WHAT YOU ARE ASKED TO DO: Reproduce nothing but the lines from the one with "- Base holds" down to the last line of the data below.

DATASET CONTENT:
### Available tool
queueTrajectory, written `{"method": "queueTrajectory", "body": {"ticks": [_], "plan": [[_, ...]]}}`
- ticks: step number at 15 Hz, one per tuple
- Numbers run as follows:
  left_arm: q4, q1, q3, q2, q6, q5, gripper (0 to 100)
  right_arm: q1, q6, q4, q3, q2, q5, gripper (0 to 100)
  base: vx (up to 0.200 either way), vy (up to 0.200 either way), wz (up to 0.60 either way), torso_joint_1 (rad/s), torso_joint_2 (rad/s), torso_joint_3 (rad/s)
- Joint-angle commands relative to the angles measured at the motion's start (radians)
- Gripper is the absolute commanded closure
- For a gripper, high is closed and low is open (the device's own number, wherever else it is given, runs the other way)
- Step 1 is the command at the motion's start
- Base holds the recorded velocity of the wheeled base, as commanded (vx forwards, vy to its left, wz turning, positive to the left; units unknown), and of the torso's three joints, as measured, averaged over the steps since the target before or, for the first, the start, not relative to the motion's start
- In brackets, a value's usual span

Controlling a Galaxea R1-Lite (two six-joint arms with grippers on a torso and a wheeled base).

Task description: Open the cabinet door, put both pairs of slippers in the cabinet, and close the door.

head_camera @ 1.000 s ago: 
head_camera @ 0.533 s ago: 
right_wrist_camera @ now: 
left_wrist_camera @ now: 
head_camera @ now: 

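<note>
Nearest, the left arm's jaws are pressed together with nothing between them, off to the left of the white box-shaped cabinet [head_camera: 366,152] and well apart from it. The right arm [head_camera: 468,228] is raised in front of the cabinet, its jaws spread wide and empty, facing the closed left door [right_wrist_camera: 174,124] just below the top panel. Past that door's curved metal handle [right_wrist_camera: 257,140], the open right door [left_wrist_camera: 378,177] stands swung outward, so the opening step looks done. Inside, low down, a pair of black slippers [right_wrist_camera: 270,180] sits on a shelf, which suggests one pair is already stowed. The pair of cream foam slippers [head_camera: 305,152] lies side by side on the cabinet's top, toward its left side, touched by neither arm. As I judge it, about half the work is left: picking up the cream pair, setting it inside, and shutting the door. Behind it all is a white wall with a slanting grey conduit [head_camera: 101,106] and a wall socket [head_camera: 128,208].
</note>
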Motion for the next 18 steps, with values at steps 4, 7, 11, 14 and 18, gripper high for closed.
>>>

RESPONSE:
- Base holds the recorded velocity of the wheeled base, as commanded (vx forwards, vy to its left, wz turning, positive to the left; units unknown), and of the torso's three joints, as measured, averaged over the steps since the target before or, for the first, the start, not relative to the motion's start
- In brackets, a value's usual span

Controlling a Galaxea R1-Lite (two six-joint arms with grippers on a torso and a wheeled base).

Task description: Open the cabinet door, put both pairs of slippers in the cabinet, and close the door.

head_camera @ 1.000 s ago: 
head_camera @ 0.533 s ago: 
right_wrist_camera @ now: 
left_wrist_camera @ now: 
head_camera @ now: 

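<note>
Nearest, the left arm's jaws are pressed together with nothing between them, off to the left of the white box-shaped cabinet [head_camera: 366,152] and well apart from it. The right arm [head_camera: 468,228] is raised in front of the cabinet, its jaws spread wide and empty, facing the closed left door [right_wrist_camera: 174,124] just below the top panel. Past that door's curved metal handle [right_wrist_camera: 257,140], the open right door [left_wrist_camera: 378,177] stands swung outward, so the opening step looks done. Inside, low down, a pair of black slippers [right_wrist_camera: 270,180] sits on a shelf, which suggests one pair is already stowed. The pair of cream foam slippers [head_camera: 305,152] lies side by side on the cabinet's top, toward its left side, touched by neither arm. As I judge it, about half the work is left: picking up the cream pair, setting it inside, and shutting the door. Behind it all is a white wall with a slanting grey conduit [head_camera: 101,106] and a wall socket [head_camera: 128,208].
</note>
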Motion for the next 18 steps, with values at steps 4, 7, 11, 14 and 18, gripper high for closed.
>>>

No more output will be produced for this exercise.